Вычурный фасад храма Архры вздымался перед Морром и Пестрым, подобно утесу. Ярус за ярусом поднимались грозные арки, скрытые в тени тесно выстроившихся колонн. Крутые лестничные пролеты переплетались среди осыпающихся постаментов, отягощенных всевозможными гротескными изваяниями. Храм был выстроен из темного глянцевитого обсидиана, который, казалось, поглощал свет, падающий на него. Буйная растительность покрывала его подножие, словно застывшая зеленая волна, нахлынувшая на черную скалу. Мясистые ползучие лозы и ярко цветущие лианы несколько смягчали вид нависающего над ними монументального сооружения, но пышная зелень столь резко контрастировала с черным камнем, что это придавало храму какую-то чуждую, враждебную атмосферу, от которой становилось дурно.
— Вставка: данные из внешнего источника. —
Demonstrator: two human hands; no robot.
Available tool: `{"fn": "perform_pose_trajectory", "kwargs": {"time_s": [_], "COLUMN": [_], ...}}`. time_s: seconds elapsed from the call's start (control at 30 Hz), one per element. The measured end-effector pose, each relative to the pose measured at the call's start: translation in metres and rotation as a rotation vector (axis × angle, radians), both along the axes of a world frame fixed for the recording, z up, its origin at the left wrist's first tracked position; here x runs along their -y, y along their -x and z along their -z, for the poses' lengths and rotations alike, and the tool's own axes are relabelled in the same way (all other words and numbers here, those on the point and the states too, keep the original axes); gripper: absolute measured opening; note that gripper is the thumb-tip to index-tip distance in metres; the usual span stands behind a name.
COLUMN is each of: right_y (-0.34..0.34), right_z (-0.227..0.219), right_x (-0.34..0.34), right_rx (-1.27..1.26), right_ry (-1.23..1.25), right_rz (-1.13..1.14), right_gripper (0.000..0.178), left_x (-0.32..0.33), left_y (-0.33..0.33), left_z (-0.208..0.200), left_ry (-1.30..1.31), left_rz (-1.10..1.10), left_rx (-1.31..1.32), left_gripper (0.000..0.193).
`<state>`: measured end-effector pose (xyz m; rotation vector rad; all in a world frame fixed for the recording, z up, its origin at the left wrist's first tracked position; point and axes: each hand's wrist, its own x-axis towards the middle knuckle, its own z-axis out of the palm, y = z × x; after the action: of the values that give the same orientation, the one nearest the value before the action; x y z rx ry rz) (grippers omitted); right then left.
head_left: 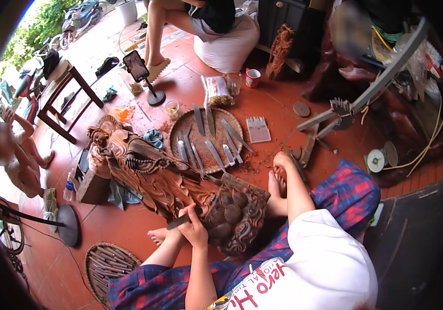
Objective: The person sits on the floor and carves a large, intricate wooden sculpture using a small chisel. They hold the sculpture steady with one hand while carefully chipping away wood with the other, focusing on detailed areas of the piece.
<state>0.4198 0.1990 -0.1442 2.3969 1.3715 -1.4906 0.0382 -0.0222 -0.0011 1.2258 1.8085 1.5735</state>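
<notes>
A carved wooden statue (151,173) of a robed figure lies tilted across the floor, its head propped on a wooden block (93,187) at left and its knobbly carved base (234,214) close to my legs. My left hand (195,231) is closed around a dark flat bar-shaped tool (178,222), beside the robe's lower end and the base. My right hand (283,162) is curled closed above my right foot, next to a dark elongated piece (299,169); what its fingers hold is hidden.
Beyond the statue, a round woven tray (180,123) carries several blades. Near it are a white case of small bits (258,129), a phone on a stand (136,67) and a red-and-white mug (252,77). A basket of handled tools (110,268) sits lower left. Two other people are nearby.
</notes>
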Motion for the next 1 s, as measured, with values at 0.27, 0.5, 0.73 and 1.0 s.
{"fn": "perform_pose_trajectory", "kwargs": {"time_s": [0.27,0.5,0.73,1.0], "right_y": [-0.032,-0.033,0.040,0.189], "right_z": [-0.012,-0.026,-0.147,-0.286], "right_x": [0.096,0.107,0.097,0.127], "right_rx": [0.189,0.248,0.782,-0.499], "right_ry": [0.416,0.463,-0.403,-1.126], "right_rz": [-0.139,-0.433,-0.159,-0.405], "right_gripper": [0.042,0.042,0.035,0.029], "left_x": [-0.006,-0.012,-0.014,-0.009], "left_y": [-0.006,-0.009,-0.005,0.000], "left_z": [-0.010,0.000,0.007,0.002], "left_ry": [-0.151,-0.207,-0.244,-0.251], "left_rz": [-0.042,-0.046,-0.086,-0.091], "left_rx": [-0.087,-0.068,-0.059,-0.109], "left_gripper": [0.021,0.021,0.015,0.013]}}
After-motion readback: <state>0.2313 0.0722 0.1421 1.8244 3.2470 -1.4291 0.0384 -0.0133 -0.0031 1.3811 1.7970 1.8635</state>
Пестрый ожидал, что кто-то вступит в финальную схватку с Морром, когда тот приблизится, но великан-инкуб миновал первые ступени без происшествий. Храм был тих как могила, и даже звуки природы, доносящиеся с болот вокруг, как будто заглушались его присутствием. Ощущение, что некто настороженно наблюдает за ними, у него возникло еще давно, но здесь оно было просто ошеломительным, как будто в каждой темной арке скрывался безмолвный страж. Как только Пестрый поставил ногу на первую ступень, по позвоночнику пробежал эмпатический холод. Страсть и желание убивать въелись в каждый камень этого святилища, эхом отражая тысячелетия кровопролития и насилия, возведенных в вид искусства и отточенных так тщательно и умело, как способны лишь эльдары.
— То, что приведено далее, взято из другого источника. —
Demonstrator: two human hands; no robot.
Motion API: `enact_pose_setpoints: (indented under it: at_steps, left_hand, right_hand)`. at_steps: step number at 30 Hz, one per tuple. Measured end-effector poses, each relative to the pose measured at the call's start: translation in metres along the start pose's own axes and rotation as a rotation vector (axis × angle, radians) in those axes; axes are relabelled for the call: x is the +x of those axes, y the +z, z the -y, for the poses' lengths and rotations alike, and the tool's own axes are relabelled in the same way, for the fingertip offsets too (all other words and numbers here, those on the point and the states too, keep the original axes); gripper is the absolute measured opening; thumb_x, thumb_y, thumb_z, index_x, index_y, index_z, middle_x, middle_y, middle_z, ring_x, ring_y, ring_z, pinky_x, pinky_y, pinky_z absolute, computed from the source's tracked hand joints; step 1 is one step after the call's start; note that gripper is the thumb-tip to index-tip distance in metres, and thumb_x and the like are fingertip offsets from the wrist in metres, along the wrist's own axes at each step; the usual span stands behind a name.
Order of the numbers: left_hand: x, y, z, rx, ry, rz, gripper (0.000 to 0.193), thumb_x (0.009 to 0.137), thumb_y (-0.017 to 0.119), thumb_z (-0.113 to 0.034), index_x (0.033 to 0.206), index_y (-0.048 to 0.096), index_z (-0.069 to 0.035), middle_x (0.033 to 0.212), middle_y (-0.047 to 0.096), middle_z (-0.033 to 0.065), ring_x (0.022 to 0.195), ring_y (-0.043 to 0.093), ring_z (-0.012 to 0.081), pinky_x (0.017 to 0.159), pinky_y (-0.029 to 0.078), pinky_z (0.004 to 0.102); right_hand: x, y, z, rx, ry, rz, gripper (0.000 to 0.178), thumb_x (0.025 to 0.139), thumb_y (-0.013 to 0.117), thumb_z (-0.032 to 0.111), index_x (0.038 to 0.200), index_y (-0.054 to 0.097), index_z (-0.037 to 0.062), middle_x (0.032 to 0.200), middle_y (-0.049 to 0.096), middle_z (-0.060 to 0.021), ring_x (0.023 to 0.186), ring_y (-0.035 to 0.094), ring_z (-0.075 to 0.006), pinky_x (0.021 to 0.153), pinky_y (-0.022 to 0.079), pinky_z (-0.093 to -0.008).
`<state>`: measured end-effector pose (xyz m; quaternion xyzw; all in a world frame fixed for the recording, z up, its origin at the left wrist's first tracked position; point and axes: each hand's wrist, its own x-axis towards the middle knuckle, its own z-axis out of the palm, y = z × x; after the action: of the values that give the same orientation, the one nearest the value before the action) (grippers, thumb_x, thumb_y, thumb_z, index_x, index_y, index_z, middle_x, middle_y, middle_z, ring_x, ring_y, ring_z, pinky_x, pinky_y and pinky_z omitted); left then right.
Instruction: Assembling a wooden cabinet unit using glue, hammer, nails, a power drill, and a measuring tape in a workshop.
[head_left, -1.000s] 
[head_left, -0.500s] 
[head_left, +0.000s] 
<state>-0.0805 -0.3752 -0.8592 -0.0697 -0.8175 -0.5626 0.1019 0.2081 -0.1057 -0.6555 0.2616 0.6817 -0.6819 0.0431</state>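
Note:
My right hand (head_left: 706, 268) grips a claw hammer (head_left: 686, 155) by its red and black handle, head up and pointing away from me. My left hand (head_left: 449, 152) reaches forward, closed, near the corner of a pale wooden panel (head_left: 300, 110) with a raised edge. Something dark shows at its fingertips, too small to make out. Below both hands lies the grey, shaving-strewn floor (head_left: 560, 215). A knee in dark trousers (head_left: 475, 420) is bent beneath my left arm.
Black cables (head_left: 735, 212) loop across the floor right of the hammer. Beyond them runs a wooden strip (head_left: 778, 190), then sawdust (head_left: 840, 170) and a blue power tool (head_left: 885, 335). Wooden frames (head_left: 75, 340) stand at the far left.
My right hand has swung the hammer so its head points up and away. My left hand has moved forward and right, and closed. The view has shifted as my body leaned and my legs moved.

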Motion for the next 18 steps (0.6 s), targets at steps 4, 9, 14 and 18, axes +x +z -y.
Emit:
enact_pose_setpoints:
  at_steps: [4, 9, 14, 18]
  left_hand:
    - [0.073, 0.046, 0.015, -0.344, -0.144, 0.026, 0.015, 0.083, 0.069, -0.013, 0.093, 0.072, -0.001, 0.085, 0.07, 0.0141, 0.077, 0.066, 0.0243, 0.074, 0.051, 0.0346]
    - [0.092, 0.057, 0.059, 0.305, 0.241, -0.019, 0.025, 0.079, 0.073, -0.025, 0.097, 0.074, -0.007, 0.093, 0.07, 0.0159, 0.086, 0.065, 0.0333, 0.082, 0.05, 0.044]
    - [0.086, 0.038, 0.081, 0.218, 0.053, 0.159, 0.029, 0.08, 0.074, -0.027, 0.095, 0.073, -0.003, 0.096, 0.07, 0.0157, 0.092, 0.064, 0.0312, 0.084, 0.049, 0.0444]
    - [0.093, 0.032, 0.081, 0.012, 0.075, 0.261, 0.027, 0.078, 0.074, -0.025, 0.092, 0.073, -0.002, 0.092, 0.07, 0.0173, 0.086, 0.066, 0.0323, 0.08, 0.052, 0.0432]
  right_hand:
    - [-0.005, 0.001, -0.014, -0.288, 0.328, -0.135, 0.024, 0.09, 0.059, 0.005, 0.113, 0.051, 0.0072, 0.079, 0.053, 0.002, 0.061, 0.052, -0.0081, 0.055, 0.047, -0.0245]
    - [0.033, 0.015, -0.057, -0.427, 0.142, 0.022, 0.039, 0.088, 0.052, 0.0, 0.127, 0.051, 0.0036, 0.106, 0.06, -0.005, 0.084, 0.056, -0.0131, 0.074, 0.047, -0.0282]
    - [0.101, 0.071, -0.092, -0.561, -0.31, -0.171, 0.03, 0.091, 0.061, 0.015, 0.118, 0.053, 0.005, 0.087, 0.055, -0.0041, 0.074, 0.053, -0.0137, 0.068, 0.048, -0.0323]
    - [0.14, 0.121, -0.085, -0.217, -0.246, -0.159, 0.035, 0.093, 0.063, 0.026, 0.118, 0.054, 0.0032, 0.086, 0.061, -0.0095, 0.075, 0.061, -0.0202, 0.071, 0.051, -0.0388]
Морр уверенно поднимался и, судя по всему, твердо знал, куда направляется. Он прошел через первый ряд арок и продолжил путь наверх. Пестрый заставил себя следовать за ним, минуя постаменты со статуями припавших к земле зверей и рослых воинов. Среди изваяний значительно преобладали низкие многоногие чудовища, которые, как предположил арлекин, были скорпионами из разных миров и реальностей. У некоторых имелись неприятно гуманоидные детали: руки вместо клешней, лица с огромными глазами. В отличие от практически всех храмов, которые Пестрый когда-либо видел, лица всех статуй были обращены не к внешнему миру, но к самому зданию.

Еще три яруса, и Морр исчез в одной из арок, даже не оглянувшись. Когда инкуб пропал из виду, где-то в глубине храма ударил колокол. Скорбный гул как будто повис в неподвижном воздухе. Пестрый поспешил за своим спутником, но неожиданно для себя остановился на пороге, заколебавшись на миг между светлым миром снаружи и темнотой внутри. Ему в лицо как будто ударило холодное дыхание, поднимающееся из глубин подземного мира, и перед ним простирались одни только тени. Наконец, Пестрый собрал всю свою храбрость и шагнул в арку. Его не приветствовал гром большого колокола, что он нашел тревожным и утешительным в более-менее равной степени.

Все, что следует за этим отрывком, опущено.